Higher oil and gas prices quickly translated into broader economic pressures. Economists estimate that every US$10 increase in crude oil prices can add between US$1.5 billion and US$2 billion to Pakistan's current account deficit each year.
The conflict pushed inflation back into double digits and threatened gains achieved under Pakistan's economic stabilisation programme. Higher fuel prices increased transport and production costs while placing additional pressure on household budgets. Pakistan's stock market also experienced volatility amid concerns over regional instability and energy security.
The crisis also highlighted the growing role of renewable energy. According to a study by the Policy Research Institute for Equitable Development (PRIED), Pakistan's 34 gigawatts of installed solar capacity helped cushion the economy from a more severe shock.
Experts argue that expanding battery storage, upgrading the electricity grid and accelerating investment in domestic renewable resources are essential to reducing future dependence on imported fuels.
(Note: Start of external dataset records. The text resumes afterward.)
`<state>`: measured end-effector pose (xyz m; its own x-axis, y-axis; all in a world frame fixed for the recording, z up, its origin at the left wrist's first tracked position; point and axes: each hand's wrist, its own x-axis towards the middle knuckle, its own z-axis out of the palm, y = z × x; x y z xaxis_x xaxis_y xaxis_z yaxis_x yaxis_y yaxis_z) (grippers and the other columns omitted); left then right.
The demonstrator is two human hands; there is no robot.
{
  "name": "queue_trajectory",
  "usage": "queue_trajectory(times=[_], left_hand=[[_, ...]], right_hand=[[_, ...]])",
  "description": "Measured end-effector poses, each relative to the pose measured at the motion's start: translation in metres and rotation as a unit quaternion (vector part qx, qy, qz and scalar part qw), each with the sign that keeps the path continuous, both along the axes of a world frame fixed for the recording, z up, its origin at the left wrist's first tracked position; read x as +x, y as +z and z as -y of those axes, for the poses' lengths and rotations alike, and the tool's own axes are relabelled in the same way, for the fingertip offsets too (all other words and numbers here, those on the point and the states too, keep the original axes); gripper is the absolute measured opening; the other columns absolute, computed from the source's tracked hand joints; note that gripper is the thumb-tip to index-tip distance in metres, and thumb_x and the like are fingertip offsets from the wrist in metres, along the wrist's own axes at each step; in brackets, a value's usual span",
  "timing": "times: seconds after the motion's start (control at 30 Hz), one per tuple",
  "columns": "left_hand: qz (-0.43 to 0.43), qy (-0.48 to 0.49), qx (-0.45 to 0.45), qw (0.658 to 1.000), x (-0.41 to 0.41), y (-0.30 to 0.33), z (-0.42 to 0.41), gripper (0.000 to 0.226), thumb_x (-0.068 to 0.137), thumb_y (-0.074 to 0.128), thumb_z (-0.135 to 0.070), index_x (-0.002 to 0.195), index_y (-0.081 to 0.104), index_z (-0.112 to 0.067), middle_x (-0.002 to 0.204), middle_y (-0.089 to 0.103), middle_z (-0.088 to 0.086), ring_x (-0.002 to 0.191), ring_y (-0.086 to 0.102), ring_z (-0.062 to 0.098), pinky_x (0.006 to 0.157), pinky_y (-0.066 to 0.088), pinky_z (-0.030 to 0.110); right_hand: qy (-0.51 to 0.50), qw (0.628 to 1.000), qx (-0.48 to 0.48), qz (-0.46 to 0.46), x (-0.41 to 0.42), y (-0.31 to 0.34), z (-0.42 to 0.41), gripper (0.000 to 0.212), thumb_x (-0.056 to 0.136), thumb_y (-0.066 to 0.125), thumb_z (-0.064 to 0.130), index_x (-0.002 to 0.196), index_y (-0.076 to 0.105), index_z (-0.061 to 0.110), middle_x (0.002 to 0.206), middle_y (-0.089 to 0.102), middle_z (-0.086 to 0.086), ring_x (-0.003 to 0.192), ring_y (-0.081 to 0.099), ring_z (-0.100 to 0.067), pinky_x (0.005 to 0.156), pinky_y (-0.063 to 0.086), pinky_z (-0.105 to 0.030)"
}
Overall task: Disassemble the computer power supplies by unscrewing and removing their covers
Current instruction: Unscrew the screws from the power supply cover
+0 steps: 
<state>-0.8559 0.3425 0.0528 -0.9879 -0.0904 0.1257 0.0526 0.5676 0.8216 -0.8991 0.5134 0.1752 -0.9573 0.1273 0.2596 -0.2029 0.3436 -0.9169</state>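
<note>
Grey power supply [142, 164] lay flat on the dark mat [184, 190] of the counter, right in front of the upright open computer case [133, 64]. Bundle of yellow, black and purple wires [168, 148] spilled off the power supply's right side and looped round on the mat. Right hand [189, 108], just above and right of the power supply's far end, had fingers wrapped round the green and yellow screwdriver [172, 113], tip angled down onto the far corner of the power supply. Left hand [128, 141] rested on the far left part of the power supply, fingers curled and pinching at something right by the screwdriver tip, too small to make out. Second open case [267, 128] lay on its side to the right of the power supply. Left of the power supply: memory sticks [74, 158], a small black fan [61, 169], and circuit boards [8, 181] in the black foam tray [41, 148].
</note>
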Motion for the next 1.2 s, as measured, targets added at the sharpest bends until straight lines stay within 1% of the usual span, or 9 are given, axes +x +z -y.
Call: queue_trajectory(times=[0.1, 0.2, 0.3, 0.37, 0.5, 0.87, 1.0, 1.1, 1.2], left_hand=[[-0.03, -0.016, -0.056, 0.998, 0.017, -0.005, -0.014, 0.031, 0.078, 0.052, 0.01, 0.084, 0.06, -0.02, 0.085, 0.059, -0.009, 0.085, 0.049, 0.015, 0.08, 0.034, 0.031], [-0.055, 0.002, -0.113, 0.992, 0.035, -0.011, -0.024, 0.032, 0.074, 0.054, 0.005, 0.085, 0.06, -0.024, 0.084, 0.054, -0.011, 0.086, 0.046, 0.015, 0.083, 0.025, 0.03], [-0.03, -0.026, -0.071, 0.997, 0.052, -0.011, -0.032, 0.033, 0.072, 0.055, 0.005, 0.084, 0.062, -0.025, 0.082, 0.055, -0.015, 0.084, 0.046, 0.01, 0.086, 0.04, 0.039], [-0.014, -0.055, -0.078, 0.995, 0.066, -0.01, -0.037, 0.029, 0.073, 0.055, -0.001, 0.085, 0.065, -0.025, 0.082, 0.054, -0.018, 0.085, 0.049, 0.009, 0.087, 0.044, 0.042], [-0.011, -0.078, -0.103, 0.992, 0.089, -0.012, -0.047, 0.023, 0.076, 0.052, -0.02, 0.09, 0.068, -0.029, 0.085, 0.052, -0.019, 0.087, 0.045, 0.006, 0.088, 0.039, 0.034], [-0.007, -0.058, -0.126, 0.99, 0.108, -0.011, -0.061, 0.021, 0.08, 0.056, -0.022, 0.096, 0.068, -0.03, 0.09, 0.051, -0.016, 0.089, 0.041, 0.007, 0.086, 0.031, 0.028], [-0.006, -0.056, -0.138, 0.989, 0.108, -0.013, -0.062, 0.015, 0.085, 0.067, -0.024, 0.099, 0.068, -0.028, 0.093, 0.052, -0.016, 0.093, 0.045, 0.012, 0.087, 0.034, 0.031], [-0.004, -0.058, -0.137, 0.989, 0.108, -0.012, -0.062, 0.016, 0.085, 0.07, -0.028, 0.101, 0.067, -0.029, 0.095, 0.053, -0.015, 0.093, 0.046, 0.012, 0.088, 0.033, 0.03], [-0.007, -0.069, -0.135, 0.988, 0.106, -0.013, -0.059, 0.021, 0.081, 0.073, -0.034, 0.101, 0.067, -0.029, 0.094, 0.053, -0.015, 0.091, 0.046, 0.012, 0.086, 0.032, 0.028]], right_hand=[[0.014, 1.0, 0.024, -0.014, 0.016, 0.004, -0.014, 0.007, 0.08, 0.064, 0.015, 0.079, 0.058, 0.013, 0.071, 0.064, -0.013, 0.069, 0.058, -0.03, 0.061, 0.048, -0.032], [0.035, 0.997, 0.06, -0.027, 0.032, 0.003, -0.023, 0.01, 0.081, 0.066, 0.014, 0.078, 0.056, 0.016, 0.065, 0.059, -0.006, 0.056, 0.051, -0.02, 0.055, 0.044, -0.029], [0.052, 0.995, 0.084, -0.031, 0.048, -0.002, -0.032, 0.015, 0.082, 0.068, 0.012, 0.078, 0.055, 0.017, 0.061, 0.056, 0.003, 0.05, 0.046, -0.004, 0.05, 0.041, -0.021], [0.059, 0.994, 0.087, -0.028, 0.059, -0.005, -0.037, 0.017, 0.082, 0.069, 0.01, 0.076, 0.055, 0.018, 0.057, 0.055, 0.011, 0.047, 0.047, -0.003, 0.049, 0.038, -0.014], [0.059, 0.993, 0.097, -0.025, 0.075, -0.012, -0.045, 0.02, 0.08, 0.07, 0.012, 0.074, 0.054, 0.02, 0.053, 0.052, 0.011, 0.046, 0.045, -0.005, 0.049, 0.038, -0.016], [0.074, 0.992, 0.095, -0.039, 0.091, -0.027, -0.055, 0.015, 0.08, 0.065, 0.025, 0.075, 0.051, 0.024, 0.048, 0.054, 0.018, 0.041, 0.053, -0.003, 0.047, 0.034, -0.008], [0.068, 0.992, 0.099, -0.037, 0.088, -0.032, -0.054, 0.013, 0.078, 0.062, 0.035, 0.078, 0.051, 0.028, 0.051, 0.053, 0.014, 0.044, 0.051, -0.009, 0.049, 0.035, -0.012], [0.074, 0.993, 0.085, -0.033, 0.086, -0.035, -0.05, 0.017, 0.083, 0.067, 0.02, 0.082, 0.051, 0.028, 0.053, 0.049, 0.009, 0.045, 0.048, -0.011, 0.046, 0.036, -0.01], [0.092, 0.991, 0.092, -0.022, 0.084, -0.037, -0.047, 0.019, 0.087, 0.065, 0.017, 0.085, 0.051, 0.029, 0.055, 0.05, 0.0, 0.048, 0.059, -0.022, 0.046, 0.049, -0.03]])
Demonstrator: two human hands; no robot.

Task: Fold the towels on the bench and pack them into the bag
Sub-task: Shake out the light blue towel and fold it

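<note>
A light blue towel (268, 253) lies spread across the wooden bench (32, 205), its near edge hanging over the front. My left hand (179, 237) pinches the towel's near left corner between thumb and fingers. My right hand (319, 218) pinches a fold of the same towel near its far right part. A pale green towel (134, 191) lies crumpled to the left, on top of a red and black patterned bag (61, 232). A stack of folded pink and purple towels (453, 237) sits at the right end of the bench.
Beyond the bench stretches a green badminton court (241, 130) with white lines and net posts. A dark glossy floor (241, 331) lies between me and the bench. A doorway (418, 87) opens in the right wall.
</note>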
The proposed U.S.-Iran peace agreement has improved sentiment across energy and financial markets. Finance Minister Muhammad Aurangzeb said the deal could create upside potential for Pakistan's economic outlook, although it remains too early to revise official forecasts.
Pakistan's 2026-27 fiscal year budget targets economic growth of 4 per cent and inflation of 8.2 per cent. While damaged regional energy infrastructure will take time to recover, easing tensions could reduce pressure on supply chains, lower energy costs and improve investor confidence.
The conflict underscored the risks associated with Pakistan's reliance on imported energy. While the peace agreement offers welcome economic breathing space, long-term resilience will depend on diversifying energy supplies, strengthening renewable generation and improving energy planning.
For Pakistan, achieving sustainable growth will require turning energy security into a national economic priority.